The Senators, though, were probably more interested in making sure their view of the transition was communicated to Strickling and Chehade than vice versa, and that came through in their questions. Their focus was squarely on the national security implications of the transition, and their predominant concern, repeated over and over again, was with ensuring that authoritarian regimes (read: Russia and China in particular) do not seize the opportunity to gain control over this critical piece of Internet infrastructure once U.S. government oversight is eliminated.
It is certainly an important concern: the DNS can be a powerful lever of control over Internet expression, and many foreign governments would welcome the opportunity to use that lever to gain a more substantial degree of influence over the use of Internet communications for political and personal expression, to the detriment of the freedom and openness that has characterized most of Internet communications up to this point.
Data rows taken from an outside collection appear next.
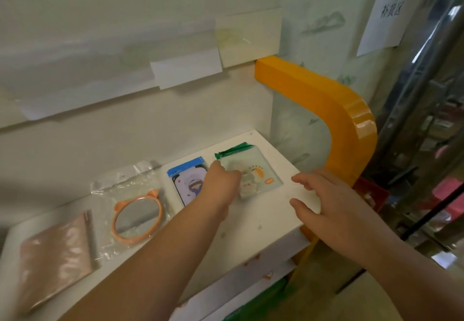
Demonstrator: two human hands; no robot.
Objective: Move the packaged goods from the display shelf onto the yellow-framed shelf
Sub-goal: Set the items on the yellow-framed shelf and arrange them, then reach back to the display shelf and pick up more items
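Green-top pouch [253, 170], flat at the right end of the white shelf [263, 220] beside the yellow frame [346, 119], long axis toward the wall: left hand [221, 182] closed at its near-left corner, nearer; right hand [324, 195] open, empty, just right of it.
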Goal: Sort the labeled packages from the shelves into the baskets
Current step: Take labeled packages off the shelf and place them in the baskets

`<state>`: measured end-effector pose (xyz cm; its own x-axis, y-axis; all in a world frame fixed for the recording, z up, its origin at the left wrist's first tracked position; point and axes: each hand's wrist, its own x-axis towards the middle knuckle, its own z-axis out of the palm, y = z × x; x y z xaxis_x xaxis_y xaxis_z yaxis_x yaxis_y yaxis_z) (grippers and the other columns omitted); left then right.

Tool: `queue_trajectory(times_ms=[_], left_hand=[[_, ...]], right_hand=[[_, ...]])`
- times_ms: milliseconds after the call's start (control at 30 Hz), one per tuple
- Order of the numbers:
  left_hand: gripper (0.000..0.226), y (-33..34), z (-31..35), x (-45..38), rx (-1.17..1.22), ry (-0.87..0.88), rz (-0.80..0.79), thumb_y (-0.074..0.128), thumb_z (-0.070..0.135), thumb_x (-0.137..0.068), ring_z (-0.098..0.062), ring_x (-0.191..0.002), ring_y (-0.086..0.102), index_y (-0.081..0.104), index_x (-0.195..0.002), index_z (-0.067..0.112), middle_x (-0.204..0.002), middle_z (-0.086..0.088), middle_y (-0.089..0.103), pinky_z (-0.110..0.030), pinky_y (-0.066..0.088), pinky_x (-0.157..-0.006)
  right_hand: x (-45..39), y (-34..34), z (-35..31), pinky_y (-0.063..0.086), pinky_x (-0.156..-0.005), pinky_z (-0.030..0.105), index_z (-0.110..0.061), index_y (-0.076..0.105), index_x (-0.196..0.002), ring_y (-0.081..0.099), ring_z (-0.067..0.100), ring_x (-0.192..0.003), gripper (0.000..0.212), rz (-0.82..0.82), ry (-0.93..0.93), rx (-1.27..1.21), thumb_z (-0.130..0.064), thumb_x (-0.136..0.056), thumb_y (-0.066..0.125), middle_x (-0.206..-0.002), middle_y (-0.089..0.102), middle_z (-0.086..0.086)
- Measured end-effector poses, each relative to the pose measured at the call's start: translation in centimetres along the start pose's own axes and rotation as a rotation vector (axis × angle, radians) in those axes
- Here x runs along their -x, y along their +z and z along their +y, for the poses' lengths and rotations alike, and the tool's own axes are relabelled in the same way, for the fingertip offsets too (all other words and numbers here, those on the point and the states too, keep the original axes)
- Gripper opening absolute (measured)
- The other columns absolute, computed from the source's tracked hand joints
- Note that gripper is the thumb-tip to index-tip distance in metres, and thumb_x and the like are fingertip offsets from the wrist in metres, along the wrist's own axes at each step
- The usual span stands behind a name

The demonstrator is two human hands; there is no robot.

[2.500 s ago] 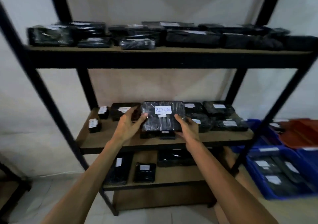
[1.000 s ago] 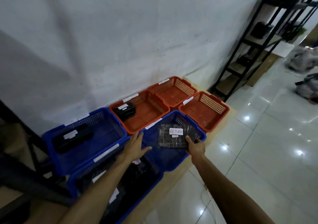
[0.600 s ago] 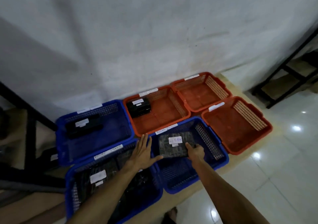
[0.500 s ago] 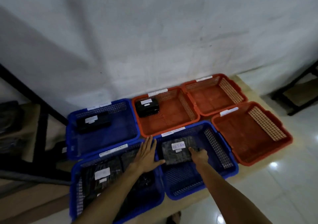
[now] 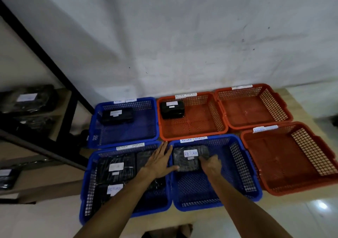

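Since half a second ago the package labelled RETURN [image 5: 190, 158] has gone lower into the near middle blue basket [image 5: 239, 166], and the view has shifted slightly, bringing the shelf unit [image 5: 60, 144] further into frame at left.

The package is a flat rectangular parcel in dark wrap, with a white label reading RETURN and a smaller white tag below it. It sits in the far left corner of that basket; whether it rests fully on the floor of the basket cannot be confirmed, as the right hand [image 5: 210, 164] covers its near right corner.

The fingers [image 5: 205, 158] of the right hand are curled onto the package's right edge, gripping it. The left hand [image 5: 159, 162] lies flat over the rims between the two near blue baskets, fingers straight and slightly spread, thumb tip touching the package's near left corner.

The near left blue basket [image 5: 87, 188] contains several dark labelled packages. Farther back, the far blue basket [image 5: 151, 120] holds one package, as does the adjoining orange basket [image 5: 215, 117]. Two more orange baskets stand at right.
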<state>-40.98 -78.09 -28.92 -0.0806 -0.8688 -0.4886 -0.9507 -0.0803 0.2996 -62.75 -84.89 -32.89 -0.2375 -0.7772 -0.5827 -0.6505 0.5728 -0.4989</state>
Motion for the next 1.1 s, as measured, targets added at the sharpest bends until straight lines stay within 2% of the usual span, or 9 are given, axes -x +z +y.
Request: queue_trajectory(times_ms=[100,200,267,333,500,667,767,1000,1100], left_hand=[[0.091,-0.5,0.0,1.4,0.088,-0.026,0.102,0.044,0.067,-0.093,-0.023,-0.153,-0.006,0.002,-0.159,0.021,-0.166,-0.002,-0.014,-0.047,0.016,-0.121],[0.076,-1.7,-1.6,3.7,0.251,-0.048,0.219,0.052,0.061,-0.093,-0.023,-0.148,0.026,0.03,-0.154,0.02,-0.162,-0.005,0.025,-0.041,0.029,-0.118],[0.057,-3.0,-3.5,6.1,0.422,-0.087,0.298,0.06,0.055,-0.091,-0.023,-0.127,0.055,0.055,-0.136,0.021,-0.136,-0.005,0.06,-0.039,0.046,-0.104],[0.045,-4.5,-5.5,9.2,0.495,-0.129,0.412,0.064,0.048,-0.09,-0.019,-0.105,0.066,0.063,-0.124,0.019,-0.115,-0.002,0.07,-0.037,0.053,-0.091],[0.045,-8.2,-11.9,18.1,0.456,-0.206,0.631,0.068,0.042,-0.09,-0.012,-0.106,0.066,0.064,-0.126,0.016,-0.12,0.003,0.069,-0.029,0.052,-0.093],[0.04,-9.7,-20.1,29.5,0.341,-0.297,0.76,0.065,0.046,-0.089,-0.015,-0.101,0.068,0.067,-0.119,0.021,-0.111,0.002,0.072,-0.035,0.055,-0.086],[0.041,-9.7,-24.7,36.4,0.269,-0.358,0.772,0.063,0.043,-0.092,-0.016,-0.108,0.065,0.062,-0.127,0.022,-0.12,0.001,0.068,-0.038,0.054,-0.091],[0.037,-9.0,-35.4,48.4,0.253,-0.489,0.832,0.061,0.038,-0.094,-0.01,-0.114,0.061,0.058,-0.13,0.031,-0.127,0.011,0.063,-0.03,0.052,-0.096],[0.031,-9.8,-39.1,50.9,0.266,-0.523,0.869,0.063,0.03,-0.094,0.001,-0.097,0.056,0.061,-0.126,0.033,-0.113,0.02,0.058,-0.014,0.049,-0.085]], right_hand=[[1.7,-1.0,-1.5,0.046,-0.098,0.048,-0.003,0.051,-0.132,0.048,0.038,-0.122,0.048,0.092,-0.267,0.044,-0.031,-0.094,0.061,-0.133,0.049,0.023],[4.7,-1.1,-4.8,0.048,-0.091,0.036,-0.009,0.058,-0.127,0.057,0.029,-0.109,0.036,-0.01,-0.594,0.089,-0.024,-0.095,0.062,-0.128,0.054,0.012],[7.8,-0.3,-8.0,0.045,-0.092,0.031,-0.01,0.062,-0.122,0.06,0.027,-0.107,0.033,-0.089,-0.801,0.133,-0.022,-0.092,0.067,-0.119,0.06,0.01],[11.4,1.0,-11.3,0.047,-0.091,0.029,-0.011,0.066,-0.116,0.064,0.022,-0.102,0.029,-0.171,-0.975,0.179,-0.023,-0.09,0.069,-0.109,0.067,0.007],[21.3,5.3,-18.5,0.055,-0.083,0.032,-0.021,0.067,-0.112,0.068,0.01,-0.09,0.027,-0.262,-1.252,0.293,-0.033,-0.088,0.068,-0.102,0.071,-0.005],[31.7,11.2,-23.2,0.056,-0.081,0.035,-0.023,0.067,-0.113,0.067,0.012,-0.086,0.026,-0.303,-1.42,0.431,-0.036,-0.09,0.066,-0.098,0.071,-0.007],[37.2,14.8,-24.8,0.055,-0.081,0.035,-0.022,0.066,-0.115,0.064,0.009,-0.084,0.028,-0.331,-1.468,0.475,-0.037,-0.092,0.065,-0.095,0.067,-0.011],[46.6,23.2,-28.2,0.048,-0.099,0.03,-0.024,0.059,-0.127,0.056,0.012,-0.114,0.036,-0.381,-1.497,0.559,-0.042,-0.095,0.059,-0.122,0.06,-0.007],[49.0,26.9,-30.6,0.049,-0.1,0.033,-0.023,0.056,-0.132,0.055,0.012,-0.117,0.041,-0.399,-1.501,0.585,-0.042,-0.096,0.058,-0.129,0.057,-0.004]])
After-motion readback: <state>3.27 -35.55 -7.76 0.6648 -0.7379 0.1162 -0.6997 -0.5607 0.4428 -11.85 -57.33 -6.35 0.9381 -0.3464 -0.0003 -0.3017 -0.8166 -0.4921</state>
We worry, however, about clinging too single-mindedly to this one problem. There are many things that an unconstrained and unsupervised ICANN can do that could do lasting harm to free expression on the Internet and that have nothing whatsoever to do with foreign government influence. For example, ICANN could turn itself—to use an analogy Senator Thune himself used at the hearings—into the Internet analogue of the global soccer association, FIFA (“flush with cash, unresponsive to those it supposedly serves, and accountable to no one”), with control over a trillion-dollar global resource. Or it could use the Internet’s technical infrastructure as a means to enforce policy goals entirely unrelated to DNS operations (e.g. copyright infringement, pornography, hate speech, human trafficking), turning ICANN and the DNS Registry operators into a global law enforcement regime. The transition is, in short, about much more than just keeping the Chinese and Russians at bay, and we hope that these other goals won’t get lost or ignored as the process moves forward.
But the overall tone of the discussion certainly helped solidify the notion that the IANA transition represents an important—possibly an historic—moment in the history of the global network, and for the relationship between the network and the governments of the world. Those in the hearing audience who have been involved in these issues for many years must have been rather amazed at the unanimity of the sentiment expressed by all participants on one central point: there will be no government control, or special role for the governments of the world (authoritarian, democratic, and everything in between), in the operation of this part of the Internet ecosystem. It’s a rather profound shift in perspective from that expressed by 10 or 15 years ago. And it’s a recognition that the Internet—which the United States helped usher into existence 30 years ago—is now truly a global public trust, one that is not within any country’s exclusive jurisdiction and which needs to evolve in ways that benefit all users, world-wide.